§ Activity: Span requested from the data below: the line with "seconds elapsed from" through the line with "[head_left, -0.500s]", both included. Give only these lines again, exactly, and leave every picture out.

§ Data section:
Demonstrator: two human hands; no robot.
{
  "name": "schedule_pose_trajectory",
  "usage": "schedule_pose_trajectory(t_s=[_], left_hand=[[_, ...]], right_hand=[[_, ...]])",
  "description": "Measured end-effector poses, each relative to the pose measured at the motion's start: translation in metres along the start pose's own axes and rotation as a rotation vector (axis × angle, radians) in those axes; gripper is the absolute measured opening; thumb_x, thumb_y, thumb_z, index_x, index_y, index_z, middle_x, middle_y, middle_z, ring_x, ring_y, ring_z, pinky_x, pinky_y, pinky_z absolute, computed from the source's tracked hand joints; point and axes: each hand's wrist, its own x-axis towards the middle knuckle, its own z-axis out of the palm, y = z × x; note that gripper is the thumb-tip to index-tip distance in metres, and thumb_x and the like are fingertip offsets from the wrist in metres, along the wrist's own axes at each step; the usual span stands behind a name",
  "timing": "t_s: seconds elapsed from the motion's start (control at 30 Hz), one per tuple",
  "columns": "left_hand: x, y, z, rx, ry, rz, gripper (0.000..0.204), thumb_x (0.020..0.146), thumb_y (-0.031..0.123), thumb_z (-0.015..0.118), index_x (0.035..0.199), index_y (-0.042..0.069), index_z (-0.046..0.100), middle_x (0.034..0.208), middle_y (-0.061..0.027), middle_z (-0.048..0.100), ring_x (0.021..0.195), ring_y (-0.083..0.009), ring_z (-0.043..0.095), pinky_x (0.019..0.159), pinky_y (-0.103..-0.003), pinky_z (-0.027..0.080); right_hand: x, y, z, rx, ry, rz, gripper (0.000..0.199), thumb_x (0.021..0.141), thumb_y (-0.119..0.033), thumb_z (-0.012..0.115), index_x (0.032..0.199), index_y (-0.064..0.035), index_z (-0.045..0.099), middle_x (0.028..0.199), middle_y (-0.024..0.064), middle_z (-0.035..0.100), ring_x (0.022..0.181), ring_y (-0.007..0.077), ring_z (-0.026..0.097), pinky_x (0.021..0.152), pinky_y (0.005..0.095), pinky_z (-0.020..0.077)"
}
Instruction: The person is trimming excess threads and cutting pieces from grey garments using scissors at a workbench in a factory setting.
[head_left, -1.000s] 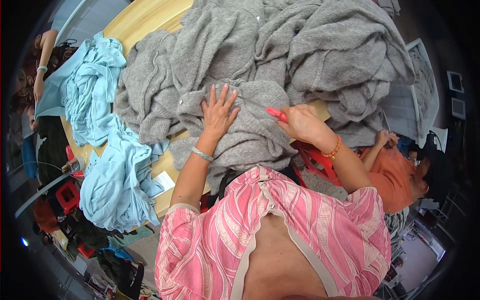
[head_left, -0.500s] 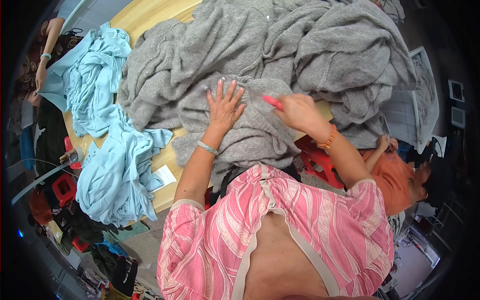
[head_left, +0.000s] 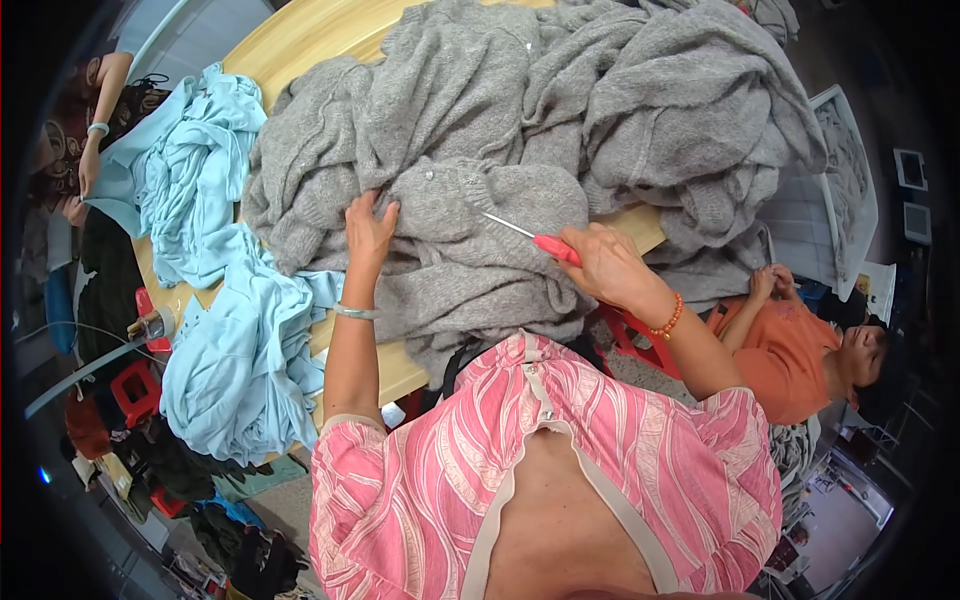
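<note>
A grey knit sweater point(head_left: 440, 215) lies bunched on the table in front of me, with small shiny beads or buttons near its upper part. My left hand point(head_left: 370, 232) is at its left edge, the fingers bent in and closed on a fold of the knit. In my right hand point(head_left: 612, 268) is a tool with a red handle point(head_left: 556, 249) and a thin, straight metal shaft; its exact kind I cannot tell. The shaft points left, and its tip is at the sweater's surface, close to the ribbed band.
More grey sweaters point(head_left: 690, 110) are heaped along the far side of the wooden table point(head_left: 310, 40). Light blue garments point(head_left: 240, 350) pile up at the left. One person's arm point(head_left: 105, 100) reaches in at far left; another person in orange point(head_left: 775, 350) sits at right, beside a red stool point(head_left: 640, 335).
My left hand has gone from lying flat on the sweater to its left edge, where it grips the knit. My right hand has moved slightly down and right, and the metal shaft now shows clearly.
</note>
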Motion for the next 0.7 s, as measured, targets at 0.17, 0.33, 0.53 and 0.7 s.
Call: schedule_pose_trajectory(t_s=[0.17, 0.33, 0.53, 0.7], left_hand=[[-0.008, 0.027, -0.007, -0.510, 0.039, 0.109, 0.015, 0.082, 0.011, 0.066, 0.096, 0.005, 0.066, 0.084, -0.0116, 0.061, 0.079, -0.0238, 0.059, 0.073, -0.032, 0.046], [-0.020, 0.009, 0.024, -0.736, 0.137, 0.069, 0.015, 0.084, 0.007, 0.063, 0.099, 0.004, 0.063, 0.084, -0.0080, 0.057, 0.077, -0.0158, 0.056, 0.070, -0.026, 0.045], [-0.047, -0.012, 0.040, -0.652, 0.299, -0.206, 0.048, 0.075, 0.015, 0.074, 0.112, -0.002, 0.049, 0.102, -0.0110, 0.051, 0.084, -0.0179, 0.053, 0.075, -0.030, 0.046], [-0.038, -0.002, 0.040, -0.792, 0.180, -0.367, 0.047, 0.076, 0.019, 0.077, 0.111, -0.001, 0.053, 0.093, -0.0071, 0.059, 0.076, -0.0117, 0.055, 0.067, -0.025, 0.047]], right_hand=[[0.012, -0.012, 0.010, 0.019, -0.069, -0.015, 0.020, 0.081, -0.020, 0.064, 0.087, -0.0032, 0.055, 0.071, 0.0197, 0.062, 0.072, 0.0399, 0.062, 0.066, 0.0490, 0.0481], [0.013, -0.040, 0.001, 0.003, -0.178, 0.004, 0.020, 0.081, -0.019, 0.064, 0.088, -0.0029, 0.055, 0.070, 0.0197, 0.063, 0.071, 0.0400, 0.063, 0.063, 0.0488, 0.0488], [-0.002, -0.043, 0.000, -0.028, -0.207, 0.070, 0.020, 0.081, -0.019, 0.064, 0.088, -0.0026, 0.055, 0.072, 0.0191, 0.063, 0.072, 0.0398, 0.063, 0.064, 0.0482, 0.0489], [-0.004, -0.049, 0.009, 0.010, -0.127, 0.043, 0.022, 0.081, -0.019, 0.063, 0.095, -0.0047, 0.054, 0.081, 0.0190, 0.063, 0.082, 0.0376, 0.062, 0.068, 0.0468, 0.0476]])
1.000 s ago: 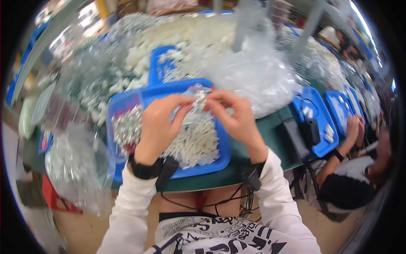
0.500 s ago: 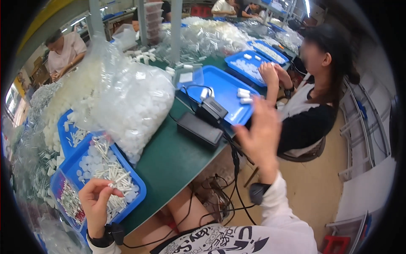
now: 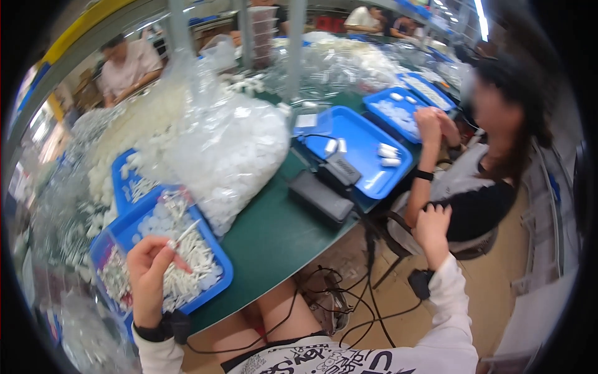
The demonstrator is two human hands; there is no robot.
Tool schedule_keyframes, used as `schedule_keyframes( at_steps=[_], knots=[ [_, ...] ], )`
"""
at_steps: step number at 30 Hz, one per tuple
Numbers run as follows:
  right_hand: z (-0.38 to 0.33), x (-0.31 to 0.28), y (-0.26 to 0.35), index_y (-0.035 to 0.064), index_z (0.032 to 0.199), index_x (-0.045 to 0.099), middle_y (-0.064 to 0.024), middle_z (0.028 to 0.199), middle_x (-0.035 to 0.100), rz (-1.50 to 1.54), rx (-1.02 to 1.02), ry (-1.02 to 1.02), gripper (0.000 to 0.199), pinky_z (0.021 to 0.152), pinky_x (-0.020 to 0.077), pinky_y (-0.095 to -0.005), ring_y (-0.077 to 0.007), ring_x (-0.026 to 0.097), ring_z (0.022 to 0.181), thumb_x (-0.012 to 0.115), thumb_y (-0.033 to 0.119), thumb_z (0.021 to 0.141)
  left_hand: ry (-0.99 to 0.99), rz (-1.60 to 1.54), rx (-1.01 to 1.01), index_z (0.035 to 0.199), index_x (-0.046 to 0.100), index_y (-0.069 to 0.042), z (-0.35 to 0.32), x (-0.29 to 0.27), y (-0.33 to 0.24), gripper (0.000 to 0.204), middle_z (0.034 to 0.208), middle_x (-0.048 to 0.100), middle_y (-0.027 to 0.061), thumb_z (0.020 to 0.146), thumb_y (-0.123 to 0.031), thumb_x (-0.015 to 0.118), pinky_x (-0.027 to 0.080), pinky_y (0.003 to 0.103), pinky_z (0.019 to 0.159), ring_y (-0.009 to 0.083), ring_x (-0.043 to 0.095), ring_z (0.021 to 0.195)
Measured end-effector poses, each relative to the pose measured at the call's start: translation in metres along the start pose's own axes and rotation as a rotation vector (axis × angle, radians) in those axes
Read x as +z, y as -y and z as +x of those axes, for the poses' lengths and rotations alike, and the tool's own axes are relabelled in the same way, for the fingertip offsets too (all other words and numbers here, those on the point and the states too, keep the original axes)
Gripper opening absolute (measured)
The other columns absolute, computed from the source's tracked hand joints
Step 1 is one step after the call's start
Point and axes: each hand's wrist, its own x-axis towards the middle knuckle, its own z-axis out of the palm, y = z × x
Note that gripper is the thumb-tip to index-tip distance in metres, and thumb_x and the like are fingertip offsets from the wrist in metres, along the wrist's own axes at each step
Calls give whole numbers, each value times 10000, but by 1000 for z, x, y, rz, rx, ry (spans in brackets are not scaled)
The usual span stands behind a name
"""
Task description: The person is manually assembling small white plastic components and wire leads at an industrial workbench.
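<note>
My left hand (image 3: 148,268) is over the near blue tray, its thumb and fingertips pinched together. A thin white stick (image 3: 187,233) appears at the fingertips, though blur hides its exact shape. Under the hand, the blue tray (image 3: 225,288) holds a pile of small white sticks (image 3: 198,262) and translucent round caps (image 3: 151,225). My right hand (image 3: 433,225) is stretched out to the right with its fingers apart. Its fingertips rest against the black sleeve (image 3: 476,215) of the co-worker beside me; I see nothing held in it.
A large clear bag (image 3: 240,146) of white caps stands beside the tray. Black power adapters (image 3: 321,196) and cables lie near the table edge. Another blue tray (image 3: 364,134) holds several white cylinders. The co-worker's hands (image 3: 436,128) are above a farther tray.
My right hand has moved from over the table edge to the co-worker's sleeve. The view has shifted, moving the scene rightward. My left hand stays pinched over the tray.
</note>
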Motion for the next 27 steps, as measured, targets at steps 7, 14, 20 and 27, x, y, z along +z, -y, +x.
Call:
schedule_keyframes(
  at_steps=[7,14,20,27],
  knots=[
    [3,-181,74,17,1094,621,-114,889,637,1624,-1055,-215,286,687,497,-298,-220,631,769,675,108,828,22,20,28,959,603,32,17,29,-18,104,707,645,90,916,-46,548,509,266,653,155,641,672],
    [37,-195,156,83,1021,660,-91,848,651,1509,-1176,-502,201,681,485,-327,-238,637,766,670,156,834,20,195,-3,941,616,21,35,69,-5,108,750,672,63,916,-76,577,495,232,657,108,633,711],
    [47,-182,184,78,864,646,-70,743,619,1523,-1232,-580,97,585,479,-339,-241,622,671,666,165,827,-38,260,-36,945,620,18,39,72,21,112,765,672,64,917,-84,581,494,229,664,108,630,714],
    [32,-185,232,69,823,556,-88,722,600,1593,-1317,-540,154,563,477,-372,-284,618,676,647,192,833,-155,268,-32,942,646,19,35,38,36,102,815,669,62,901,-53,588,482,224,648,115,634,723]
  ],
)
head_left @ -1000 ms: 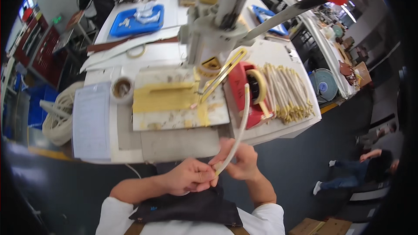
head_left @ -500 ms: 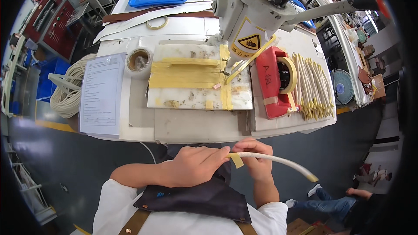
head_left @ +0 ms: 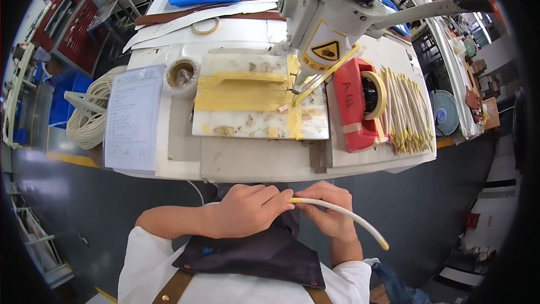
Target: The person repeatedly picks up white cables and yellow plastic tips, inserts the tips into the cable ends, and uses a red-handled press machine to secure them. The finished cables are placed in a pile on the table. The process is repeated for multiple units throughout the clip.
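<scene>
A short length of white cord (head_left: 355, 218) curves out to the right across the front of my body. Its far tip is bound in yellow tape. The other end also wears yellow tape (head_left: 296, 200), pinched between the fingertips of my left hand (head_left: 247, 211). Close beside it, my right hand (head_left: 331, 209) grips the cord with thumb and fingers. Both hands are closed and nearly touch each other, just off the table's front edge. The very end of the cord is hidden by the left fingers.
On the white table (head_left: 185, 169), a press machine (head_left: 315, 28) with a warning sign stands over a taped slab (head_left: 259, 126). Right of it are a red tape dispenser (head_left: 347, 107) and several cut cords (head_left: 408, 112). A paper sheet (head_left: 133, 118) and coiled cord (head_left: 87, 124) lie left.
The loose tape flap that hung from the cord now lies wrapped round it. The cord's free end has swung down and left. The person at lower right has mostly left the view.
</scene>
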`<state>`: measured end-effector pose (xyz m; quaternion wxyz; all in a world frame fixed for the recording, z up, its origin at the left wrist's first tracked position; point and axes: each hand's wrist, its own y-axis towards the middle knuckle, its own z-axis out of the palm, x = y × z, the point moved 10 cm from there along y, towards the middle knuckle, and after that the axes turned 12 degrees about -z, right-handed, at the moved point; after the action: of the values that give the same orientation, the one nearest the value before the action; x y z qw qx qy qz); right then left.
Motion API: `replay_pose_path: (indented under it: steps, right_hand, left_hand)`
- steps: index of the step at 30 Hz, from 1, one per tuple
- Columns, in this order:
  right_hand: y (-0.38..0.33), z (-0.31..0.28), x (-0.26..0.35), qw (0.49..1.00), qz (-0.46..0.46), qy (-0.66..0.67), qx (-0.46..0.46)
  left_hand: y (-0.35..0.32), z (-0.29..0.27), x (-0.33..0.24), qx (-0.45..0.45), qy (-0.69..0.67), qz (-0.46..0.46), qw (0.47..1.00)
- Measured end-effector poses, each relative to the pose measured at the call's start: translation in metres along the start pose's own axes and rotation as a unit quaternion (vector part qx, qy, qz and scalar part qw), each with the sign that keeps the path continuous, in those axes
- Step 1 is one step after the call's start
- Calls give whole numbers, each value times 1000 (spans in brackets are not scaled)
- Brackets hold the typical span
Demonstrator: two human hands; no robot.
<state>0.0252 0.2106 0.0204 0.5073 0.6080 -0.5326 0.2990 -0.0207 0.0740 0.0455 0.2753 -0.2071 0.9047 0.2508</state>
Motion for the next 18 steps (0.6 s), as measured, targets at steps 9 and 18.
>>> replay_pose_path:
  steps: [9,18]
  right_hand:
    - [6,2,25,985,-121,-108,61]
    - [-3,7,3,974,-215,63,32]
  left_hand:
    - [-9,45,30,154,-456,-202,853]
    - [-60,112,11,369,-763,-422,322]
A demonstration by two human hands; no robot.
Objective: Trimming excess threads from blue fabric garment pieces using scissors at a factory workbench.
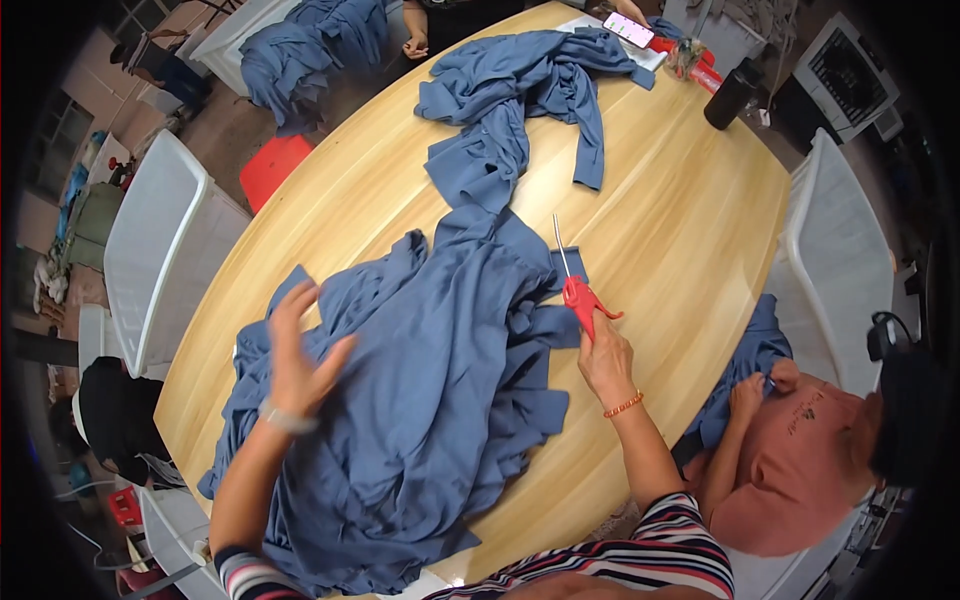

§ Task output:
  "timing": "t_s: seconds elapsed from the motion's start (control at 30 Hz), one per tuple",
  "columns": "left_hand: x, y, z, rx, ry, rz, gripper (0.000..0.204), thumb_x (0.020..0.146), thumb_y (-0.031..0.123), thumb_z (-0.015..0.118), index_x (0.035..0.199), index_y (-0.042..0.069), index_z (-0.046..0.100), middle_x (0.034..0.208), middle_y (-0.061..0.027), middle_z (-0.048..0.100), ring_x (0.021..0.195), ring_y (-0.083..0.009), ring_z (-0.043..0.095), pinky_x (0.019..0.159), pinky_y (-0.103..-0.003), pinky_z (-0.027..0.080); right_hand: x, y, z, rx, ry, rz, gripper (0.000..0.199), thumb_x (0.021..0.141), thumb_y (-0.119..0.033), thumb_z (-0.012..0.115), index_x (0.032..0.199), index_y (-0.064..0.035), index_z (-0.045..0.099), middle_x (0.028..0.199), middle_y (-0.024..0.064), middle_z (-0.035..0.100), ring_x (0.022..0.181), ring_y (-0.007..0.077), ring_z (-0.026..0.097), pinky_x (0.021..0.152), pinky_y (0.005..0.095), pinky_z (-0.020..0.077)"
}
Instruction: The person is trimming excess threads and cutting pieces from grey garments using scissors at a workbench in a factory setting.
[head_left, -1.000s] 
[head_left, -0.500s] 

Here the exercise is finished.